• _WORK TO COMPLETE_: Your task is to give the number of lines below that contain "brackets". Give no other text.

BEGIN

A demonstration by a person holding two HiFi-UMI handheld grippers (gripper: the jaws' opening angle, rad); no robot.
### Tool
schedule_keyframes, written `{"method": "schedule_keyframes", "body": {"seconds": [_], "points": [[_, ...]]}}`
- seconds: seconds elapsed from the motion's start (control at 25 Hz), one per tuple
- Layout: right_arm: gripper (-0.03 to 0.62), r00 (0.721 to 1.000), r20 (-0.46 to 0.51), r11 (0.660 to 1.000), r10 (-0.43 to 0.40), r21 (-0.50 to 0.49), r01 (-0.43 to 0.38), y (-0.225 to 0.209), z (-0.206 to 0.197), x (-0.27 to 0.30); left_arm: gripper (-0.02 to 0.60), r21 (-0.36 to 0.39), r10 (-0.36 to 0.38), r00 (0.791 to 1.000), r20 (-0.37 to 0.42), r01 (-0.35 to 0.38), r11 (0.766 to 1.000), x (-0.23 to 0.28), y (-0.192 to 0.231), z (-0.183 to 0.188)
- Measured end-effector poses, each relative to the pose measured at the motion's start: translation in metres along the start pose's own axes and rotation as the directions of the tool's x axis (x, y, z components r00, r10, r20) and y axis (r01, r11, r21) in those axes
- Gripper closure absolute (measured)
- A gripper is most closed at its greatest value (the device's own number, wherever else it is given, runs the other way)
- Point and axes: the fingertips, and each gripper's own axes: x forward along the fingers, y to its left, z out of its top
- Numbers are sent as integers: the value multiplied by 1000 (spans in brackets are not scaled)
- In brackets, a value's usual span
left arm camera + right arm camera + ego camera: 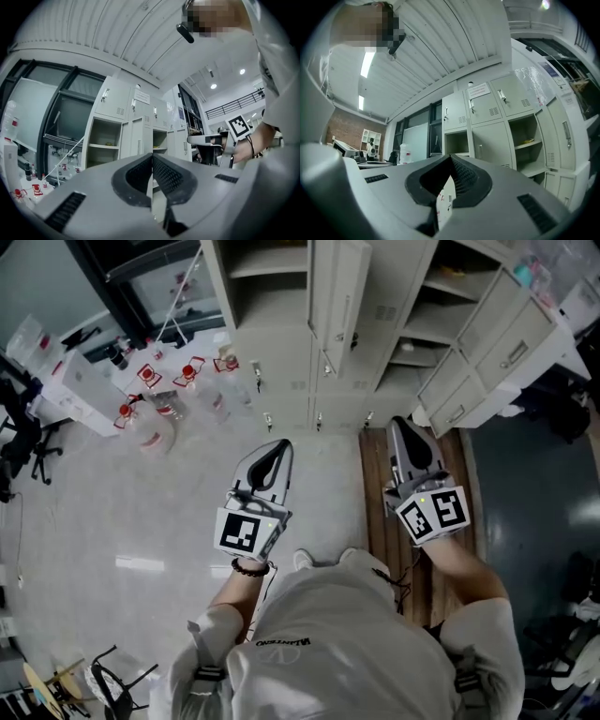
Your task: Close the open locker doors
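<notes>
Left of the lockers [281, 362], a cluster of bottles [150, 409] with red tags stands on the floor, clear of any door's swing. The left gripper [273, 454] is held out in front of the lockers, well short of them and pointed their way. Its fingers are pressed tight together on nothing, likely because a door here wants a push, not a grip. Straight ahead the middle door [339, 296] stands swung out from the lockers, with bare shelves showing on either side. The right gripper [403, 432] is held the same way, its fingers closed and empty. At the lockers' right end, the end doors [502, 348] hang wide open. Neither gripper touches a door, so the closing seems not yet begun.
</notes>
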Motion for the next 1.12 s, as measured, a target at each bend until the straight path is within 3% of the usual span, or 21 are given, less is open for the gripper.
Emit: {"method": "schedule_keyframes", "body": {"seconds": [0.48, 0.84, 1.12], "points": [[583, 998, -16, 998, 59, 16, -59, -38, -19, 50, 577, 13, 10, 1000, -25, -10, 1000, 70, 6, -17], [583, 990, -12, 989, 140, 56, -139, -100, -33, 104, 577, 68, 86, 993, -79, -81, 994, 165, 9, -42], [583, 972, -22, 969, 236, 85, -233, -132, -43, 141, 577, 89, 186, 975, -120, -176, 980, 218, 15, -65]]}}
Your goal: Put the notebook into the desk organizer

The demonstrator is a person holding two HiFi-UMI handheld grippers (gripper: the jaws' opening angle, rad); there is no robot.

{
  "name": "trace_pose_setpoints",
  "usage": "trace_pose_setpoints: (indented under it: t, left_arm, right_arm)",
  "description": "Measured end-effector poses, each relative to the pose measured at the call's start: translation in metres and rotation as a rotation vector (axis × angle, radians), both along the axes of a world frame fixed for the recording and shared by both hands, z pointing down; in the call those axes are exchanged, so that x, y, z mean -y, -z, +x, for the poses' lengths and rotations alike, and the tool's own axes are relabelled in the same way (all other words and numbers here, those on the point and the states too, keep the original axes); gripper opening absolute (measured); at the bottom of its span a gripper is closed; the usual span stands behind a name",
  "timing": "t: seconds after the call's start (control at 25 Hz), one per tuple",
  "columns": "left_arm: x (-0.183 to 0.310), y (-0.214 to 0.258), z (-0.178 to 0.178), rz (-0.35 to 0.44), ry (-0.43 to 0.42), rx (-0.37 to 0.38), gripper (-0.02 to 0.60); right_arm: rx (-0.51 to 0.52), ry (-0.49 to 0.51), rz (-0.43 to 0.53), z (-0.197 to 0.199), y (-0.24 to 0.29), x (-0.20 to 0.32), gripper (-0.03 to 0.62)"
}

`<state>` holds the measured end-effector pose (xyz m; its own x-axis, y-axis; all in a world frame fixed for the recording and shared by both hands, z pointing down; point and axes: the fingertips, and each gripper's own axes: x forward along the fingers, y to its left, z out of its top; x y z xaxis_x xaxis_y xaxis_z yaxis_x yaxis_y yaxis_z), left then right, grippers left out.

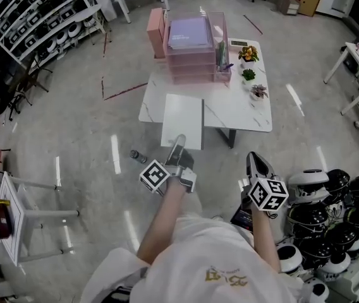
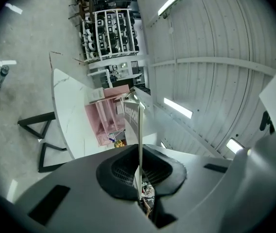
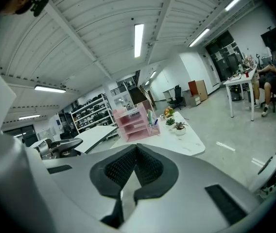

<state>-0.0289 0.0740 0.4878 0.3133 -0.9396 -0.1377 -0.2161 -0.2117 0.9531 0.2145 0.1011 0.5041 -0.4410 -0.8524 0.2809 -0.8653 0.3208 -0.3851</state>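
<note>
Workshop floor (image 1: 72, 118), white tabletop (image 1: 243, 115) ahead, pink desk organizer (image 1: 192, 59) at its far side. Our left tongs (image 1: 178, 142) clamped on notebook (image 1: 182, 120) by near edge, held out toward tabletop. Right tongs (image 1: 255, 160) closed, empty. Risk we judge: thin edge grip, so notebook may sag or slip before reaching organizer.

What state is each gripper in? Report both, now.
Left gripper: shut on the notebook, pinching its near edge.
Right gripper: shut, with nothing between its jaws.

White short-sleeved shirt (image 1: 205, 257), gold chest print (image 1: 227, 275), grey hand-held grippers (image 1: 178, 142) (image 1: 255, 160) with black-and-white marker cubes (image 1: 155, 175) (image 1: 268, 194)
</note>
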Motion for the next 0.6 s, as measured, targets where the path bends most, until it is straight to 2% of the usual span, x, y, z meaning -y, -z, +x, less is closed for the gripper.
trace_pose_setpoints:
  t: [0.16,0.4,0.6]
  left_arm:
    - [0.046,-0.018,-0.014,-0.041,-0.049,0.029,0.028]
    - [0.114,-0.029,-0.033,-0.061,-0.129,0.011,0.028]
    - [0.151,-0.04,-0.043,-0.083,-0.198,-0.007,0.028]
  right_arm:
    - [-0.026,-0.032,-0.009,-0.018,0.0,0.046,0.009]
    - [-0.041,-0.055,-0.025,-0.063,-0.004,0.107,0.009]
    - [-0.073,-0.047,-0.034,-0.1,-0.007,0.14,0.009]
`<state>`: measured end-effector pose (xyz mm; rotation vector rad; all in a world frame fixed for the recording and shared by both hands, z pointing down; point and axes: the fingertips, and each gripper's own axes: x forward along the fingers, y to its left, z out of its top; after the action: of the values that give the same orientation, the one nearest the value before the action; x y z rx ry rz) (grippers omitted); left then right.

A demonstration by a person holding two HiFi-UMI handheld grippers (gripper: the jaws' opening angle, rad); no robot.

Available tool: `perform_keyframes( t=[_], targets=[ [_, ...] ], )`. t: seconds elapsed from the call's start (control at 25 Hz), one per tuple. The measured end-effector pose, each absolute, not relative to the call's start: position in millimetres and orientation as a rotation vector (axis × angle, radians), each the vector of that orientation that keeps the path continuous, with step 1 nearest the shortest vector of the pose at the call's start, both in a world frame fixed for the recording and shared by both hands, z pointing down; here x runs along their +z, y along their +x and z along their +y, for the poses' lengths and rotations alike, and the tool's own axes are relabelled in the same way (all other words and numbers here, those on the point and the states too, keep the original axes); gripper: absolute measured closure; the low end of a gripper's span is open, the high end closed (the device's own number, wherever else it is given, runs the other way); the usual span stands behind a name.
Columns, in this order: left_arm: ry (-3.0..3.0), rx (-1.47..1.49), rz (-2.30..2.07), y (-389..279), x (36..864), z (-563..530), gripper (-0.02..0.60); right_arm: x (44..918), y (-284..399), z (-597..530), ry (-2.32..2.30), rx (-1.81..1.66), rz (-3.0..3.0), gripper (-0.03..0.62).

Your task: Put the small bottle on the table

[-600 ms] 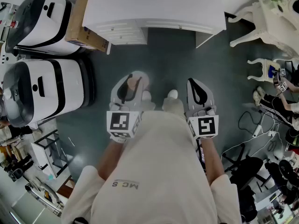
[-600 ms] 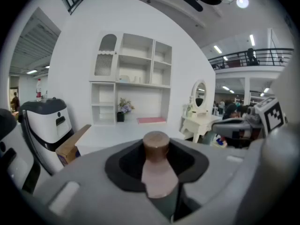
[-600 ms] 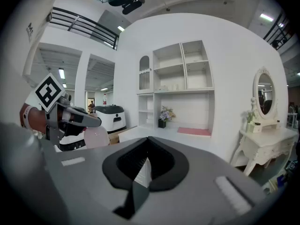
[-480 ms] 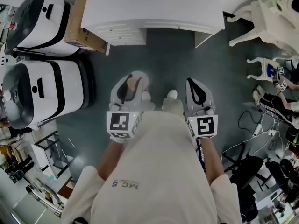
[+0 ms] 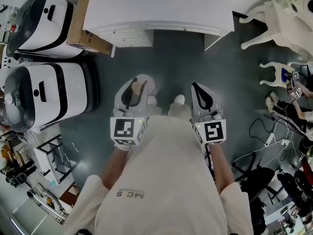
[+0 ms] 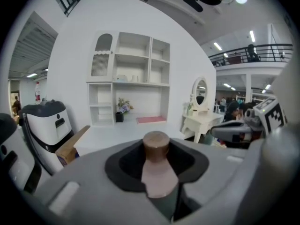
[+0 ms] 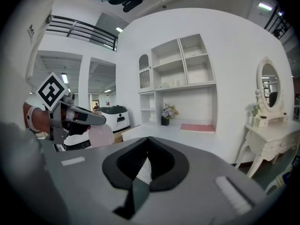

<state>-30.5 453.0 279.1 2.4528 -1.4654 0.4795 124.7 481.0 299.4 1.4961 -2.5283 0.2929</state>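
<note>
The left gripper (image 6: 157, 156) squeezes the small bottle (image 6: 158, 177); it is pink, and its brown cap (image 6: 156, 144) pokes up between the jaws. The right gripper (image 7: 146, 158) has its jaws pressed together with nothing inside; both are held over the dark floor (image 5: 171, 67), and the white table (image 5: 161, 6) is ahead, well apart from the bottle.

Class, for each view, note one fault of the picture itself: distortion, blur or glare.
Left gripper view: the fisheye bends the shelf unit and blackens the corners; the near small bottle is soft. Right gripper view: same bending, dark corners. Head view: evenly lit, sharp.
</note>
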Motion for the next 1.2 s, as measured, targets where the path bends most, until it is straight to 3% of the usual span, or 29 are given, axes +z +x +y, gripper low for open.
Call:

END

• _RESULT FOR THIS TASK_: 2